Caramelizing Onions

Vidalia Onion
Depending on what you are making, choosing the right onion is key. For instance, I like to use a sweet onion like a Vidalia or Texas or Spanish onion for many of my dishes. The smaller onions tend to be more harsh tasting and they impart more sulfur which is what makes for teary eyes. The yellow sweet onions are great for making French Onion Soup and in most soup and stew recipes.
In the last few years I have come to love the "red" onion. In its' raw state it has a sharp flavor. The red onion is great in salads, and in some salad dressing recipes like Thousand Island Dressing.  If allowed to cook down and caramelize, the red onion becomes sweeter and imparts a wonderful taste. The red onion pairs well with some balsamic vinegar added and gives depth of flavor to the dish. They are great grilled.

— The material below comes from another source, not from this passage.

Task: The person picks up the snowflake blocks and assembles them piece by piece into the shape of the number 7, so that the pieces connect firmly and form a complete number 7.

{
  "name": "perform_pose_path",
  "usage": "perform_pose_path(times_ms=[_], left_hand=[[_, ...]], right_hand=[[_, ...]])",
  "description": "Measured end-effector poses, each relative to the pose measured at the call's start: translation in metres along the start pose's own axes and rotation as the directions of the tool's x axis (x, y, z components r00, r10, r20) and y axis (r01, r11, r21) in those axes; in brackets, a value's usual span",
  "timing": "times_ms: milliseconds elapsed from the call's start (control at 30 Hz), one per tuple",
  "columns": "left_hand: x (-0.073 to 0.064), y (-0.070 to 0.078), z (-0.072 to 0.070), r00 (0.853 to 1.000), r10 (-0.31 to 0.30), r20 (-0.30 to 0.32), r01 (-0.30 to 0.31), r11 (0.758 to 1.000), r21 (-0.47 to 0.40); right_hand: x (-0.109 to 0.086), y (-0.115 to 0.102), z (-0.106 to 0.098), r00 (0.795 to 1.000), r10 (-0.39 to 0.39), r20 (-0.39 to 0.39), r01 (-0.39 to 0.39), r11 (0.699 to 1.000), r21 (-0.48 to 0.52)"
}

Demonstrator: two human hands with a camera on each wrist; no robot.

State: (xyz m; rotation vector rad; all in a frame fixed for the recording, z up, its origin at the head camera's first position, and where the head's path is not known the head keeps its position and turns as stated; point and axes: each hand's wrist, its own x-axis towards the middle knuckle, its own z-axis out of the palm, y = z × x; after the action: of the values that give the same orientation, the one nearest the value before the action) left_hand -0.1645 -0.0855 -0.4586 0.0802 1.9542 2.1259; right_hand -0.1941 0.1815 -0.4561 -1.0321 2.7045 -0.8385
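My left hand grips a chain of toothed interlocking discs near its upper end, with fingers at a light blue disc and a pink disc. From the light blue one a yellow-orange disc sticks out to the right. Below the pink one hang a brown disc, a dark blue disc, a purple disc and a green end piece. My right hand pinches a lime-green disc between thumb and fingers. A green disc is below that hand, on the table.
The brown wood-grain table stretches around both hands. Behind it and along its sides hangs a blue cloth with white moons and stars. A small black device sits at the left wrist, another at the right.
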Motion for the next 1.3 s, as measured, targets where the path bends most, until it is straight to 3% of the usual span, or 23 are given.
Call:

The Baby Pearl Onions become sweet and delicious when softened and caramelized. I always use the frozen baby onions as they are good tasting and a huge time saver.  I like to use them in recipes like Chicken Marsala, Chicken Cacciatore and I like them with baby sweet peas (also frozen) to name a few.
To make caramelized onions, trim the ends off the onions, cut them in half vertically and peel. Remove the core and slice the onion vertically. Use a heavy bottom pan and melt a combination of butter and oil over moderate heat. Once hot, add in the onions. Cover for a few minutes to help bring out the natural juices of the onions.
Cook covered for about 4-5 minutes, uncover and add in pinches of salt and some sugar. Reduce the heat to medium low at this point. Stir frequently so they brown evenly.
This will take 20 - 30 minutes or longer to get them really caramelized. If the onions are browning unevenly, add a touch of water to the pan.